Run-Stop-Turn-N-Shoot: The idea here is to get used to turning quickly and firing accurately while in full gear. Basically, one should start by finding a straight stretch of sidewalk, ashphalt, or some other open hard surface to practice on. One begins by running at about 70% speed in a straight line. Once about 10 steps have been taken, one should stop, turn around a full 180 degrees, and fire one burst of water as quickly as possible. This process can be timed to challenge oneself to beat the time and the accuracy of the direction of the shot fired should be noted. The faster this exercise is completed and the closer to a full 180 degree burst is accomplished will determine how well one is improving their ability to turn quickly and aim accurately while in full gear.
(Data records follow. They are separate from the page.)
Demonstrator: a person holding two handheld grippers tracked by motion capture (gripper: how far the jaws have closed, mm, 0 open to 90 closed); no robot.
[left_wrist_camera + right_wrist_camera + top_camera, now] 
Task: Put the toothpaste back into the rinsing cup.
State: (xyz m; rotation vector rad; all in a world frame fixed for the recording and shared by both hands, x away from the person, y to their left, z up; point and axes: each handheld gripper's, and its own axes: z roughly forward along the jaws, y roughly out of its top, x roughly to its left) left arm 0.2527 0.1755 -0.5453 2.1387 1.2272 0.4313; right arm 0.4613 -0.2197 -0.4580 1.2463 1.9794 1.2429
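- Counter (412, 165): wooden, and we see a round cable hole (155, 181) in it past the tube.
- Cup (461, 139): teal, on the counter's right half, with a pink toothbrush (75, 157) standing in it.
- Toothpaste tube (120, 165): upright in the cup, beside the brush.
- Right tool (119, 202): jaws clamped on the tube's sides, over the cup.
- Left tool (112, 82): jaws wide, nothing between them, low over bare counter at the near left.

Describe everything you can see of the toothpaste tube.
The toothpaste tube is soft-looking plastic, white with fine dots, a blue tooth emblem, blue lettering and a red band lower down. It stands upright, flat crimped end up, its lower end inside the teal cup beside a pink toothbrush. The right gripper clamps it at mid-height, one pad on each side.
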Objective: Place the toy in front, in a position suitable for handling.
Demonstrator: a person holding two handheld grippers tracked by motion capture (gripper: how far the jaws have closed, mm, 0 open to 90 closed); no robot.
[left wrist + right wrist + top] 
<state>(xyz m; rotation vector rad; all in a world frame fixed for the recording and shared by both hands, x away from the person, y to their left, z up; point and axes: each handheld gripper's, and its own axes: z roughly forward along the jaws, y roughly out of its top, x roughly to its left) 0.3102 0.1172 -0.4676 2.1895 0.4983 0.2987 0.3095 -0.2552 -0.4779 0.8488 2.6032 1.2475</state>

Run-N-Strafe: A short linear course should be marked off prior to this exercise. The course should be roughly 20 to 30 feet long with a few targets placed at varying distances away from the running path (typically about 5 to 10 feet away from the path). The object of this exercise is to have one run at an even pace along the designated running path as quickly as possible while firing at the targets. The better one is can be determined by how quickly the course is completed and how many targets were successfully hit. At first, targets should be placed only along one side of the course (Targets should be at least 6 inches in diameter. Do not use too many targets in such a short course. Three targets is quite sufficient.) Once the beginner course can be completed quickly, mix things up by placing targets on either side of the designated running area (Do not set up more than 5 targets for this training method, otherwise it loses is efficacy in mobility training.)

C.Q.E. Tips

So you have done your mobility training, practiced using your equipment and soaking inanimate objects, and now you feel ready for real water combat. Is there anything else to consider? Of course...
i) The first rule of C.Q.E. is to minimize the time in your opponent's circle of fire unless your blaster is ready to return fire. Of course, this is not always possible, but optimally, at the very least, one should be able to counter-fire if being attacked. The other catch to this rule is when the opponent's soaker has greater range than one's own. At worst, if you cannot return fire, you should try to keep to the edge of the opponent's circle of fire to give you the greatest chance of avoiding being soaked;
ii) Charge them when you have a shot and the opponent is still charging. The idea here is to observe the opponent's pump and shoot pattern and make the most of times if the opponent has their guard down or is unable to return fire. This, however, only works well against inexperienced Soakers. More experienced Soakers will always have a few reserve shots in their firing chamber;
iii) When in the opponent's circle of fire, vary your speed. Most forget that it is easier to soak someone if they are moving at a constant speed than if they are moving at a variable speed. Those running at a constant speed can have their movements predicted, thus enabling the Soaker to lead the stream into where the other is running. Varying speed will prevent this;
iv) Attack using strafing runs and not as a head on charge. Strafing runs allows you more flexibility on where to run when engaging opponents. As well, it gives you more area to move in event the opponent returns some shots your way than if you chose to charge face on. There are times when a full frontal charge can be more intimidating, but in most cases, strafing runs work best;
v) Avoid full-bursts from your soaker. When doing strafing runs, fire strafing shots by quickly pulling and releasing your soaker's trigger. This not only helps you conserve water, but also gives you more time to adjust shots without needing to pump too much should the fist shots miss the intended target. It also lowers the chance of leaving you defenseless and out of pressurized water.